Women in Pacific Northwest History
Title | Women in Pacific Northwest History PDF eBook |
Author | Karen J. Blair |
Publisher | |
Total Pages | 259 |
Release | 1988 |
Genre | Femmes - Canada (Sud-Ouest) - Histoire - 19e siècle |
ISBN | 9780295967059 |
This new edition of Karen Blair's popular anthology originally published in 1989 includes thirteen essays, eight of which are new. Together they suggest the wide spectrum of women's experiences that make up a vital part of Northwest history Copyright © Libri GmbH. All rights reserved.
Northwest Women
Title | Northwest Women PDF eBook |
Author | Karen J. Blair |
Publisher | |
Total Pages | 168 |
Release | 1997 |
Genre | History |
ISBN |
Northwest Women features concise descriptions of more than 700 books and articles that examine the contributions of Washington and Oregon women -- bringing to light generations of scholarship about celebrated and anonymous women, from Native American basket makers to Japanese-Americans interned during World War II.Northwest Women was named one of the Best Bibliographies in History by the American Library Association.

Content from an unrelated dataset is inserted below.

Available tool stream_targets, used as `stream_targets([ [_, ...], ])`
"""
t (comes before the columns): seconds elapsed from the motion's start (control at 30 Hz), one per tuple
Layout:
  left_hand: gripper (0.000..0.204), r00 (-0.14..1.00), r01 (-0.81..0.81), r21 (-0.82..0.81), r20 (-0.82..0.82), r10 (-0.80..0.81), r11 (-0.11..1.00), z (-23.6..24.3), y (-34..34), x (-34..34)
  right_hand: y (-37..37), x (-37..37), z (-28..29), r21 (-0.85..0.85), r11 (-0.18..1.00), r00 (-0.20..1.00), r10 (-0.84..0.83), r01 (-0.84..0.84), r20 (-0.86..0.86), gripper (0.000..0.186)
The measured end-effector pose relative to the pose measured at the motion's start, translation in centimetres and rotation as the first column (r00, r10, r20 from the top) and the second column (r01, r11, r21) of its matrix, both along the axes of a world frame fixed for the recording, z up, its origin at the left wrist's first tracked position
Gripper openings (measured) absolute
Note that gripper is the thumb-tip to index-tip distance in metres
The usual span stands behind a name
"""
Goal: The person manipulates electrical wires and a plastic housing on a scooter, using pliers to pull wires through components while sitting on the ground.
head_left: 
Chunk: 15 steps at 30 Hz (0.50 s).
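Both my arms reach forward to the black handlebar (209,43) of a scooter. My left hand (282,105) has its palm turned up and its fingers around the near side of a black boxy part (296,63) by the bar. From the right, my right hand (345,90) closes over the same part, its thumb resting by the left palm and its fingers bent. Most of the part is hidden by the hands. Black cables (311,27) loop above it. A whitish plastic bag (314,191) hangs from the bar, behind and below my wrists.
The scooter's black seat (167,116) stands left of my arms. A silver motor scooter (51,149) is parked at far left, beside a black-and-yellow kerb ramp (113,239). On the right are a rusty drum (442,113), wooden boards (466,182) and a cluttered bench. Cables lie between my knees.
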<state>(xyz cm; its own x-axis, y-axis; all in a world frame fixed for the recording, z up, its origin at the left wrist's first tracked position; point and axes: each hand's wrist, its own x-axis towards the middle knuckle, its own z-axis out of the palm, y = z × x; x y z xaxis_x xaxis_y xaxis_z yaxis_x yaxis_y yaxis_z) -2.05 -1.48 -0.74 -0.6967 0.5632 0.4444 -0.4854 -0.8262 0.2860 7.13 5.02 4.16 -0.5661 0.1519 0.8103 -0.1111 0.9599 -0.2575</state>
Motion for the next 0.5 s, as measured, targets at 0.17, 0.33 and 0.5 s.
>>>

Women Writers of the American West, 1833-1927
Title | Women Writers of the American West, 1833-1927 PDF eBook |
Author | Nina Baym |
Publisher | University of Illinois Press |
Total Pages | 386 |
Release | 2011-03-01 |
Genre | Literary Criticism |
ISBN | 0252093135 |
Women Writers of the American West, 1833–1927 recovers the names and works of hundreds of women who wrote about the American West during the nineteenth and early twentieth centuries, some of them long forgotten and others better known novelists, poets, memoirists, and historians such as Willa Cather and Mary Austin Holley. Nina Baym mined literary and cultural histories, anthologies, scholarly essays, catalogs, advertisements, and online resources to debunk critical assumptions that women did not publish about the West as much as they did about other regions. Elucidating a substantial body of nearly 650 books of all kinds by more than 300 writers, Baym reveals how the authors showed women making lives for themselves in the West, how they represented the diverse region, and how they represented themselves. Baym accounts for a wide range of genres and geographies, affirming that the literature of the West was always more than cowboy tales and dime novels. Nor did the West consist of a single landscape, as women living in the expanses of Texas saw a different world from that seen by women in gold rush California. Although many women writers of the American West accepted domestic agendas crucial to the development of families, farms, and businesses, they also found ways to be forceful agents of change, whether by taking on political positions, deriding male arrogance, or, as their voluminous published works show, speaking out when they were expected to be silent.